Exercise goal: What needs reproducing is the run of lines in the data below starting at the line with "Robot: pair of" and ending at the line with "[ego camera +", both ends included. Copy it exactly, without pictures, and add nothing.

(Dataset entries)
────────
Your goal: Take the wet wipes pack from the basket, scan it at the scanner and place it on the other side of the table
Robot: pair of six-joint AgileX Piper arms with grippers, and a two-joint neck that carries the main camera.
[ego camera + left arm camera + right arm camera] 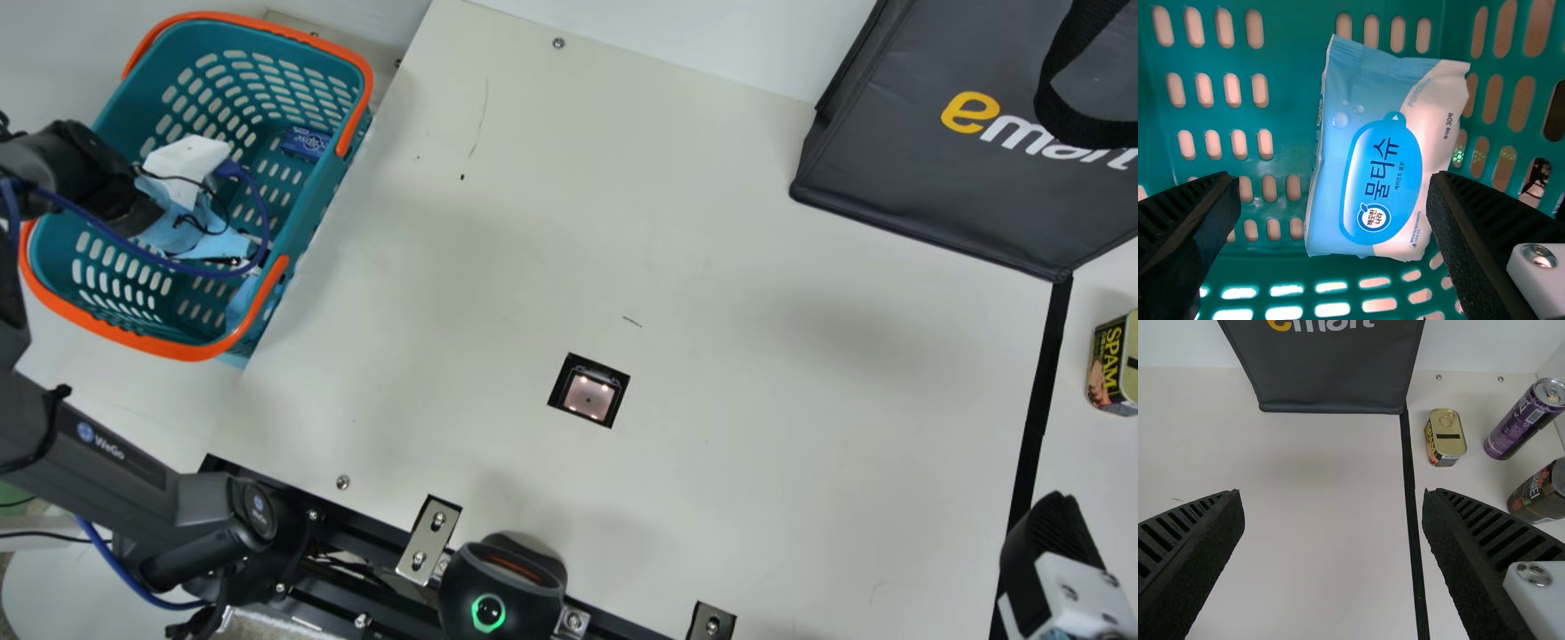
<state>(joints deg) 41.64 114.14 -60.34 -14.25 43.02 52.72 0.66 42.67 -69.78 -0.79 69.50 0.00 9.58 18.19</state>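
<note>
Inside teal basket [1298, 67]: wet wipes pack [1382, 153], dark lettering [1382, 170] on blue oval label [1368, 207].

A robot lab set up like a shop checkout. In the main view the shop side shows in a green shopping basket [307, 236] with orange handles at ten o'clock, a dark shopping bag [925, 178] at two, and a food tin [1107, 369] at three. The right wrist view has a purple drinks can [1521, 420] and a dark can [1538, 495] near that tin. Just below the middle, a lit square window [589, 396] sunk in the cream table [756, 400] is small, but looks like a scanner. The lab side is a jointed robot arm [116, 444] at eight o'clock, with loose cables [133, 582] and bare metal brackets [428, 540] around seven.
</note>
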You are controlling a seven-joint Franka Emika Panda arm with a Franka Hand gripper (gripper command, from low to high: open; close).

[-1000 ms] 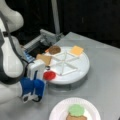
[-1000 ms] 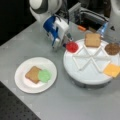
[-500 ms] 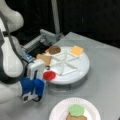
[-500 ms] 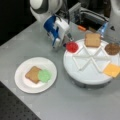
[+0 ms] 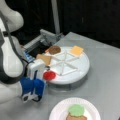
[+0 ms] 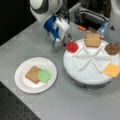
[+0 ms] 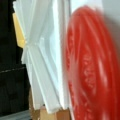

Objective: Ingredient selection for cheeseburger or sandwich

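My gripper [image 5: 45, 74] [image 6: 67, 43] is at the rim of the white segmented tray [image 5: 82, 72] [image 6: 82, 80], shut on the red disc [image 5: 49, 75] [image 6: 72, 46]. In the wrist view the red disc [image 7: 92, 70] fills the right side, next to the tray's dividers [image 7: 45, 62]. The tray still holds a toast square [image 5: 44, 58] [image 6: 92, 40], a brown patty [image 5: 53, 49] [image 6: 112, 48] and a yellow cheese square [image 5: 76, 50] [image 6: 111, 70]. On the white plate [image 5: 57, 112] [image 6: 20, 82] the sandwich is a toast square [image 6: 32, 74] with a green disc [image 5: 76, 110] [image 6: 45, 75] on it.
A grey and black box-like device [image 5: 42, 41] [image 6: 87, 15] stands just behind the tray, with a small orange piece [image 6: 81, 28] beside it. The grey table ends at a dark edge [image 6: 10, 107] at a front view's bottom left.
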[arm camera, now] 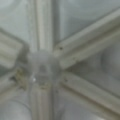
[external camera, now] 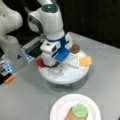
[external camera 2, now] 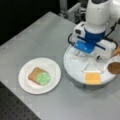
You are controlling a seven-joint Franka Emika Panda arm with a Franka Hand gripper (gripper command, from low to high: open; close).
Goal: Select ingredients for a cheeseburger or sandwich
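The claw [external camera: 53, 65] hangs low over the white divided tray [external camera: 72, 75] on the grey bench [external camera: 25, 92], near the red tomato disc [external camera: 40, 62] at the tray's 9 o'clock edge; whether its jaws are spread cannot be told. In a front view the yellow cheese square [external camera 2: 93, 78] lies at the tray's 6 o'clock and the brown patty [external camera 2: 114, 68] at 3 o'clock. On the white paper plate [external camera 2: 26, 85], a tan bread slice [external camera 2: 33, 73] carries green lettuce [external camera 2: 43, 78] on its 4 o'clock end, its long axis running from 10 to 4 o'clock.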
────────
Exercise answer:
Robot: pair of six-joint AgileX Piper arms with grippers, and a two-joint neck that carries the main camera.
[ego camera + left arm camera + right arm camera] 

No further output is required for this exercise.